## Problem description
Return, word for word, the lines running from the one that contains "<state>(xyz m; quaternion" to the final line of the listing below.

## Data below
┄┄┄┄┄┄┄┄┄┄┄┄┄┄┄┄┄┄┄┄

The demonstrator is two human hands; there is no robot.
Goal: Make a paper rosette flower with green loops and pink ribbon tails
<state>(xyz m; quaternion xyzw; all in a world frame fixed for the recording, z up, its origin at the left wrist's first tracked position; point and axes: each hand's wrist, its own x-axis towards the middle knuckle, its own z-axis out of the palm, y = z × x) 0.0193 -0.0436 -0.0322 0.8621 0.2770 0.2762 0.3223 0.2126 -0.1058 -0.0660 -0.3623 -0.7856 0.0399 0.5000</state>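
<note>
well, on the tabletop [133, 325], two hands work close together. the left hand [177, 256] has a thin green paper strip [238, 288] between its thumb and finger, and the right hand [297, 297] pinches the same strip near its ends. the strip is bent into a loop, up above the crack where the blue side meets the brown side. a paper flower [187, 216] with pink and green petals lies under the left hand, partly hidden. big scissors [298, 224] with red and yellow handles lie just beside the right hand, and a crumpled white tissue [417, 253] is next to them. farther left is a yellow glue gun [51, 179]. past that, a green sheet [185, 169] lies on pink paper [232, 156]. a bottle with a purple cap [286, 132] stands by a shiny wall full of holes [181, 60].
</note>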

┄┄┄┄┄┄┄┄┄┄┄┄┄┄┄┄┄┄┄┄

## Exercise answer
<state>(xyz m; quaternion xyzw; all in a world frame fixed for the recording, z up, its origin at the left wrist's first tracked position; point and axes: each hand's wrist, its own x-axis towards the middle knuckle, its own z-axis out of the palm, y = z × x) 0.0193 -0.0436 -0.0322 0.8621 0.2770 0.2762 0.3223 0.2126 -0.1058 -0.0660 -0.3623 -0.7856 0.0399 0.5000</state>
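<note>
well, on the tabletop [133, 325], two hands work close together. the left hand [177, 256] has a thin green paper strip [238, 288] between its thumb and finger, and the right hand [297, 297] pinches the same strip near its ends. the strip is bent into a loop, up above the crack where the blue side meets the brown side. a paper flower [187, 216] with pink and green petals lies under the left hand, partly hidden. big scissors [298, 224] with red and yellow handles lie just beside the right hand, and a crumpled white tissue [417, 253] is next to them. farther left is a yellow glue gun [51, 179]. past that, a green sheet [185, 169] lies on pink paper [232, 156]. a bottle with a purple cap [286, 132] stands by a shiny wall full of holes [181, 60].
</note>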

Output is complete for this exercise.